Is a biopsy showing irregular acanthosis, parakeratosis, mild superficial perivascular and lichenoid infiltrate of small lymphocytes, and extravasation of dermal erythrocytes in a patient with a history of psoriasis vulgaris, previously well-controlled on risankizumab (an interleukin-23 inhibitor), considered a partially treated case or a relapse after stopping medication?

Histopathologic Interpretation in Psoriasis After Treatment Discontinuation

This biopsy represents a relapsed case of psoriasis vulgaris following treatment discontinuation, not a "partially treated" case. The histopathologic findings are consistent with active psoriasis that has recurred after stopping risankizumab therapy for 6 months to one year 1.

Understanding the Biopsy Findings

The histopathologic features you describe are characteristic of active psoriasis, though they may show some attenuation compared to untreated disease:

• Irregular acanthosis and parakeratosis are hallmark features of psoriasis vulgaris, representing the keratinocyte hyperproliferation driven by inflammatory cytokines 1
• Mild superficial perivascular and lichenoid lymphocytic infiltrate reflects the T-cell and dendritic cell activation that underlies psoriatic inflammation 1
• Extravasation of dermal erythrocytes corresponds to the increased vascularity characteristic of psoriatic plaques 2

The descriptor "mild" for the inflammatory infiltrate likely reflects the temporal relationship to recent biologic therapy rather than ongoing treatment effect 2.

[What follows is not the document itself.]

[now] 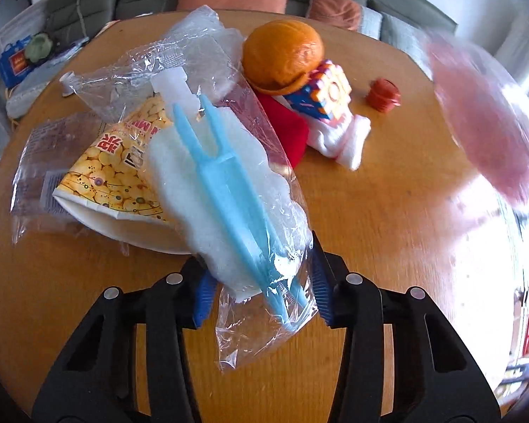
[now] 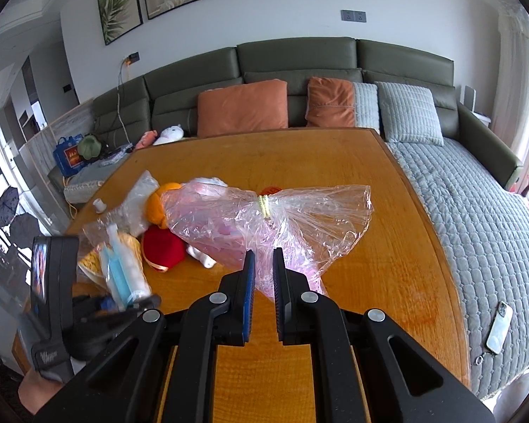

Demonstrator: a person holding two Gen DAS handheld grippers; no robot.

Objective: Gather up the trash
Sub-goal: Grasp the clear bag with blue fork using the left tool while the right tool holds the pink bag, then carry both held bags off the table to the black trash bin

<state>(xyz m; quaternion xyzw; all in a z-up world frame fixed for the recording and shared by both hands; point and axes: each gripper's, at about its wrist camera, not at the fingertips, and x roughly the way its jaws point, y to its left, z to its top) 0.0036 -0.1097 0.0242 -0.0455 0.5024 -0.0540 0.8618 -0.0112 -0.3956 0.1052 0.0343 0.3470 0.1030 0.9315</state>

Clinical Context: Relapse After Biologic Discontinuation

Psoriasis relapse after stopping biologics is expected and well-documented:

• Patients who discontinue cyclosporine typically relapse within approximately 3 months (median 109-113 days) 1
• Your patient stopped risankizumab for 6-12 months before developing widespread plaques, which is entirely consistent with disease relapse rather than partial treatment 3, 4
• The clinical presentation of "scattered scaly plaques all over the body" represents active, untreated disease that has returned after the therapeutic effect of risankizumab wore off 4, 5

Why This Is NOT "Partially Treated" Psoriasis

A "partially treated" case would imply:

• Ongoing therapy with suboptimal response
• Histologic features showing treatment effect (normalized granular layer, reduced inflammatory infiltrate, decreased acanthosis) alongside residual disease 2

Instead, your patient has:

• Complete cessation of therapy for 6-12 months
• Full clinical relapse with widespread new lesions
• Histologic features of active psoriasis 1, 2

The time interval off medication is sufficient for complete loss of drug effect, as risankizumab is dosed every 12 weeks precisely because its therapeutic effect wanes beyond this interval 4, 6.

Management Implications

Restart risankizumab immediately, given the patient's documented excellent response to this IL-23 inhibitor previously 4, 5:

• Risankizumab demonstrated superior efficacy compared to adalimumab (which failed in this patient) in head-to-head trials 4
• The standard dosing is 150 mg subcutaneously at weeks 0,4, and every 12 weeks thereafter 6
• Patients who restart risankizumab after discontinuation typically regain their previous response 4

Critical Pitfall to Avoid

Do not interpret these histologic findings as suggesting treatment failure or need to switch therapies. The patient already demonstrated that risankizumab provides "excellent control" of symptoms 4. The current flare is a predictable consequence of stopping an effective medication, not evidence of secondary treatment failure 1.

The biopsy confirms active psoriasis and rules out alternative diagnoses (such as drug reaction, eczematous dermatitis, or other inflammatory conditions that might have developed during the treatment-free interval) 1, 7.